再来週は夏休みに入ってしまい、耀は帰省してしまうだろうから、行けて来週だろう。
「ありがとうございます。ちょうだいいたしますね。」
「では、これで失礼します」
牧田は立ち上がると、深々と頭を下げて帰って行った。
「汐里、どうだった? なんか牧田さん変わったわよね」
「そうね」
「なんか、イメージも変わったし、プラチナ会員に登録してくれたし、あれならすぐにご成婚できそうね」
「プラチナ会員って? 」
「年会費が一桁違うのよ。あっ!だから汐里に無理言って会ってもらった訳じゃないからね」
「いいよ、別に。もうすんだし。じゃあ、もう帰っていいかな? 」
「もちろんよ。あと一時間待ってもらえればお昼になるんだけど、一緒にお昼どう? 」
「一時間かあ。いいや、今日は帰るわ」
「そう? じゃあまた今度ね」
汐里は綾子に手を振ると、事務所を出た。
新宿は人混みだらけで、あまりウロウロしたいとは思えなかった。ちょうどお昼時だからか、西武新宿線の駅前のマックは混んでいて席が見つからなかったので、ドトールに足を向けた。
二階の席が空いているか階段を上る。
「あ……」
席を探して店内を見回した時、二人席に座っていた男性が立ち上がった。
「汐里さん、もしよろしかったら、相席どうぞ」
牧田が手を振っていた。
他に席はなく、知らない相手でもない。
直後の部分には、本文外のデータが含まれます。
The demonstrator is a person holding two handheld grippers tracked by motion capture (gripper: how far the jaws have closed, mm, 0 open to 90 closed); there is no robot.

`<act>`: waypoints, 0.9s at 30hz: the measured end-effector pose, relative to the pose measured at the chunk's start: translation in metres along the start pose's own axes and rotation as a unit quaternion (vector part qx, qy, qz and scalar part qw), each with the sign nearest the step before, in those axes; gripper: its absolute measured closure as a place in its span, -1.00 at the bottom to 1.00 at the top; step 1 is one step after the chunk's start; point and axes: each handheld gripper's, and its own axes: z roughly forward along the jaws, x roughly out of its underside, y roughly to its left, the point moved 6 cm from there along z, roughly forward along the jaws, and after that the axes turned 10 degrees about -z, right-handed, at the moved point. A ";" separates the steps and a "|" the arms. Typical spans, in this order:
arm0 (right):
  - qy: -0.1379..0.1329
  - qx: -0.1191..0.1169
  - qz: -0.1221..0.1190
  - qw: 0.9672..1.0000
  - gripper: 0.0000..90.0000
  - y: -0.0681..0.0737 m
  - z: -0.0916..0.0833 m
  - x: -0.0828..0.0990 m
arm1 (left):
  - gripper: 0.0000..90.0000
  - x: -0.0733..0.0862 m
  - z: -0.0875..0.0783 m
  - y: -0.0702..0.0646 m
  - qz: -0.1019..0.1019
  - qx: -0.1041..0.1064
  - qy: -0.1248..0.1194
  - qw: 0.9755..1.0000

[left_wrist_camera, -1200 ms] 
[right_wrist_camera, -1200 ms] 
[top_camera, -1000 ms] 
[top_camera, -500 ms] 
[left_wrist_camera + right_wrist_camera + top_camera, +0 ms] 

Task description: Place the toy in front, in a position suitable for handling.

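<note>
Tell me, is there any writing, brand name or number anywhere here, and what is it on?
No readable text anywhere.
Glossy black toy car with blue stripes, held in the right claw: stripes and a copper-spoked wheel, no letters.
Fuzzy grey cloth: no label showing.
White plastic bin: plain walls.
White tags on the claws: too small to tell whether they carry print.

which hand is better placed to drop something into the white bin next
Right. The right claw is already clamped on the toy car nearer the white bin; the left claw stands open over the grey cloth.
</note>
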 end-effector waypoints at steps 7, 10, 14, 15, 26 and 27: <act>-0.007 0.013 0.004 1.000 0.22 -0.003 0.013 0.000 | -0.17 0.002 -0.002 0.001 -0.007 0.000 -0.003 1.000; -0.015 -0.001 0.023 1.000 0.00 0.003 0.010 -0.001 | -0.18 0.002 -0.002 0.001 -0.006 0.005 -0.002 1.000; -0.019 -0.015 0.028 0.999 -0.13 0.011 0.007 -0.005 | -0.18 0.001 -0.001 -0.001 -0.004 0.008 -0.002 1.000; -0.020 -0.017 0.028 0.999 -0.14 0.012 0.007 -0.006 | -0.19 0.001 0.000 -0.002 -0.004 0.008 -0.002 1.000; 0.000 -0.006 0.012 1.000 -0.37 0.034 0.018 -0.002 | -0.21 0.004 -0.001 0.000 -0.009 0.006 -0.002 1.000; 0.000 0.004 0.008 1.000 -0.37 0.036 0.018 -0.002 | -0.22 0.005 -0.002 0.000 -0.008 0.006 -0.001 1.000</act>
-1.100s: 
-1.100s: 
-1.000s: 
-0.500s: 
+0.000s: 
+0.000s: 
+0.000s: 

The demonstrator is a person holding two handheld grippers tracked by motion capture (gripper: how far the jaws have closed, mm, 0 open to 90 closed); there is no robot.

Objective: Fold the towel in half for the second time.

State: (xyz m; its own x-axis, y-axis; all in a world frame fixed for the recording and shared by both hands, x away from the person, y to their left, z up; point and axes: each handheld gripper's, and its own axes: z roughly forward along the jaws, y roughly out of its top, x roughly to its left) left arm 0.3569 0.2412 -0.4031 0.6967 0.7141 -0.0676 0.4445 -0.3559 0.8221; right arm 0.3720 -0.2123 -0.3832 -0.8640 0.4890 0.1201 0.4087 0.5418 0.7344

何より、さっき和解を受け入れたのだから、ここで断ったらわだかまりが残りそうだ。
「じゃあ、席が空くまで」
汐里は一階に注文に行くと、サンドイッチと紅茶を頼んで持って上がった。
まだ席は空いていなかったため、牧田の向かいに座らせてもらう。
牧田は電話をしていたのか、汐里がきたらスマホを耳から離した。
「すみません、ちょっと仕事の電話してきます」
牧田が席を離れたので、汐里は落ち着いてサンドイッチを食べることができた。
牧田は、ケーキを二つ持って上がってきた。
「食後にどうぞ」
「すみません……」
「いえ、僕も食べたかったので。男一人だと食べづらかったから助かりました」
本当に同一人物?
見た目だけじゃなく、口調も表情も、まるで別人のようだ。
片耳にブルートゥースイヤホンのような物がついているが、音楽でも聞いているんだろうか?
「汐里さん、ちょっとすみません。ゴミがついてます」
「え? どこですか? 」
「髪の毛なんですが、失礼します」
牧田の手が汐里の頭に触れ、髪を撫でるような仕草をする。
「綿埃でした。とれましたよ」
「やだ! ありがとうございます」
「いえいえ。」
それから他愛ない世間話しをし、最後にお元気でと握手を求められ、握手をして牧田は先に席を立つ。
牧田は階段を下りると、足早に店を出る。その後ろから、綺麗な少女が同じ歩調で牧田の後ろを歩いていた。